What the exercise asks -> Read the entries below and pull out each line with the string "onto".

Data records ->

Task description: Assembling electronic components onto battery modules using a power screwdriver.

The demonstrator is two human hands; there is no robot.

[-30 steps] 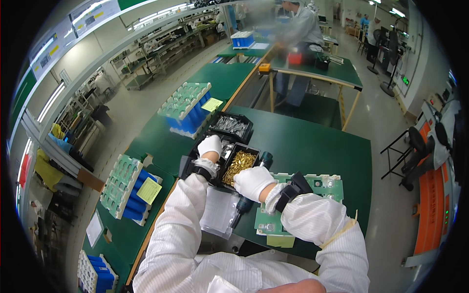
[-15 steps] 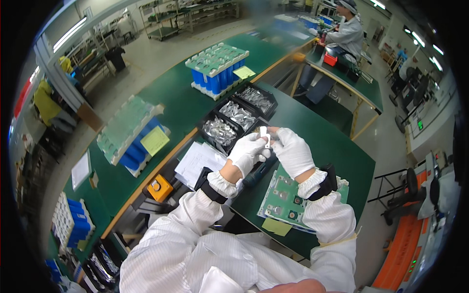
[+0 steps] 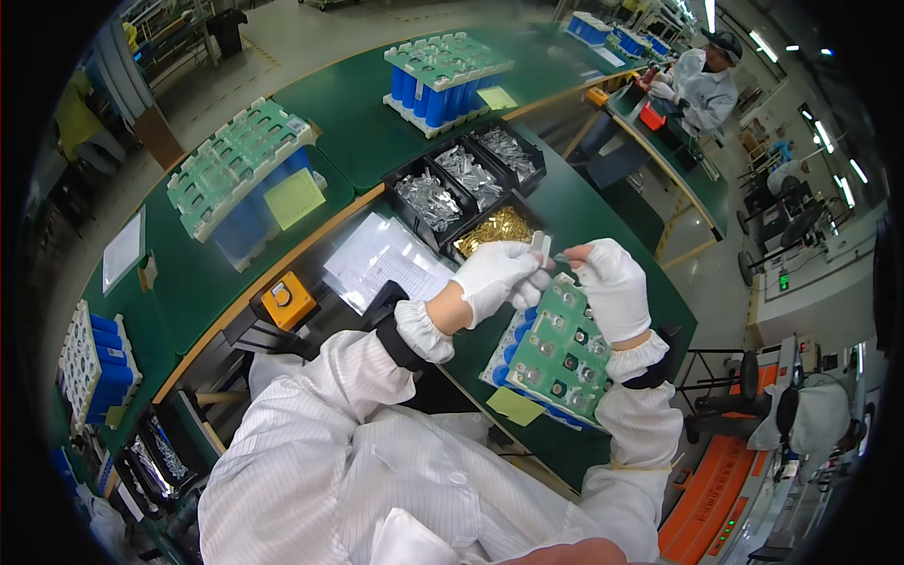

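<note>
My left hand [image 3: 501, 279], in a white glove, is closed on a small pale strip [image 3: 540, 245] that sticks up from its fingertips. Close by on the right is my right hand [image 3: 614, 290], gloved with bare fingertips. Its thumb and finger pinch a tiny shiny piece [image 3: 563, 256], too small to name. Below both hands a battery pack [image 3: 561, 350] with a green board on top and blue cells lies on the green table. A yellow note [image 3: 515, 406] is stuck to its near edge.
Black bins hold silver metal parts [image 3: 435, 200] and brass-coloured parts [image 3: 496, 230] beyond my hands. Further battery packs [image 3: 443, 80] [image 3: 240, 179] stand on the far table. Left lie papers in a clear sleeve [image 3: 388, 262] and a yellow button box [image 3: 289, 299]. A co-worker [image 3: 702, 89] sits far right.
My view has shifted, showing the brass-coloured parts and more of the near battery pack. My hands have moved slightly apart, the right one to the right, away from the pale strip.
</note>
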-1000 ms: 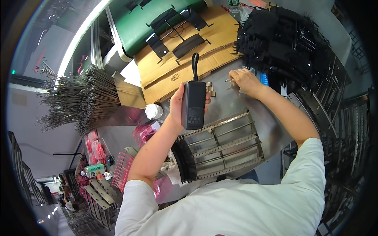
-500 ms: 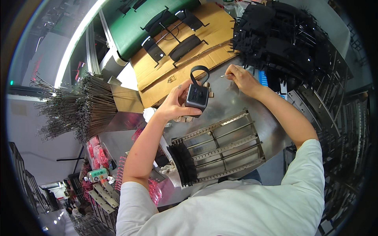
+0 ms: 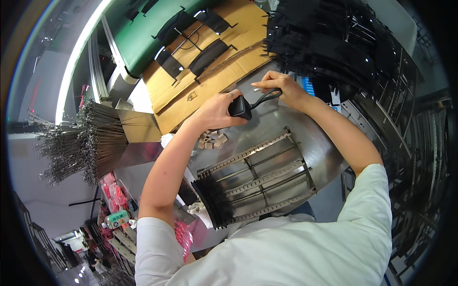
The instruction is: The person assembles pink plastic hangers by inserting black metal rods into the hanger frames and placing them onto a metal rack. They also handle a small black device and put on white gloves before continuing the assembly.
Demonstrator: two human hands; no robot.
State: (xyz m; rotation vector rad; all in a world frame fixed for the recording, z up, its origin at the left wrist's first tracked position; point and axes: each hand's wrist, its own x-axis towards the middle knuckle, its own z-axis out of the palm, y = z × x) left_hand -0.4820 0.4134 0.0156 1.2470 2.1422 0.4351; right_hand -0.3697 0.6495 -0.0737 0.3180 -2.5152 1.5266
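Observation:
My left hand [image 3: 217, 112] is wrapped round a small black box-shaped device [image 3: 240, 108] above the metal tabletop [image 3: 324, 152]. A black strap loop [image 3: 267, 96] runs from the device toward my right hand [image 3: 288, 90]. The right fingers are pinched on a small light-coloured piece [image 3: 257, 89], too small to name; whether they also touch the strap I cannot tell. Below my left hand lie several small tan blocks [image 3: 213, 139]. Nearer to me is a slotted metal rack [image 3: 257, 181], with black curved plates [image 3: 212, 202] stacked at its left end.
Black curved parts on a wire frame [image 3: 193, 40] lie on cardboard [image 3: 210, 88] at the far side. A big heap of black parts [image 3: 324, 43] fills the far right. Thin hooked metal rods [image 3: 95, 143] stick out of a box at the left. A green bottle [image 3: 117, 219] stands lower left.
My left hand has turned the device over, and its strap now points right instead of up. My hands have come closer together. The tan blocks show more fully.

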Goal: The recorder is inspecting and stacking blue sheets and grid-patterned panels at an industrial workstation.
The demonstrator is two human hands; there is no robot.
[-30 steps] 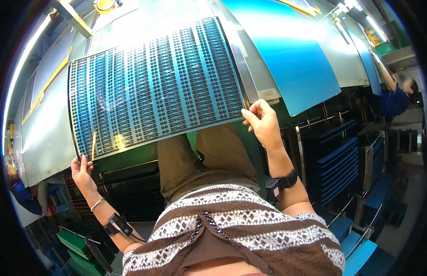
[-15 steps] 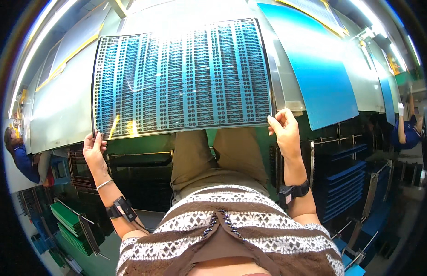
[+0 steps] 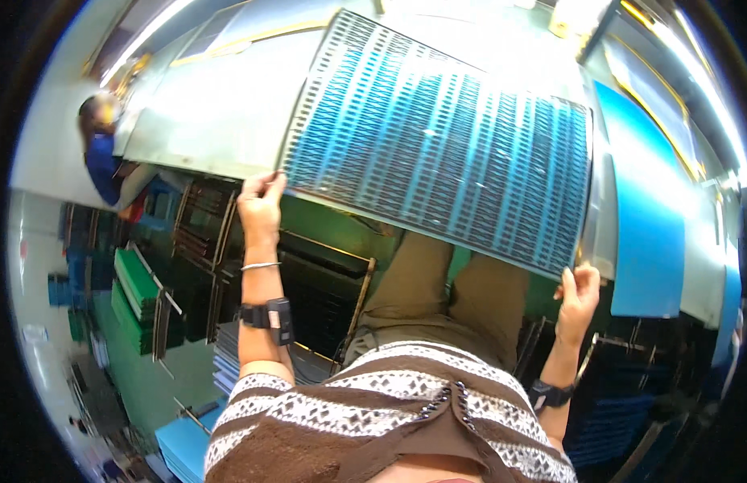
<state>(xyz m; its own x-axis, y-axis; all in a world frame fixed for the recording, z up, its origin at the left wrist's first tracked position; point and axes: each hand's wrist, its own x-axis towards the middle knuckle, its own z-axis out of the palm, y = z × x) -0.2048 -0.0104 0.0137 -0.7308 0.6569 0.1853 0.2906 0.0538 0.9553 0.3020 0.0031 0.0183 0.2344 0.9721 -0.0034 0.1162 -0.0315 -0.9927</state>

Output below ->
Task description: Assembling electronic components onto battery modules using a power screwdriver.
The instruction is: The person assembles pink plastic hangers by inserting black metal rods into the hanger frames and placing them onto a metal rack. They also handle a small black device and put on white gloves before continuing the assembly.

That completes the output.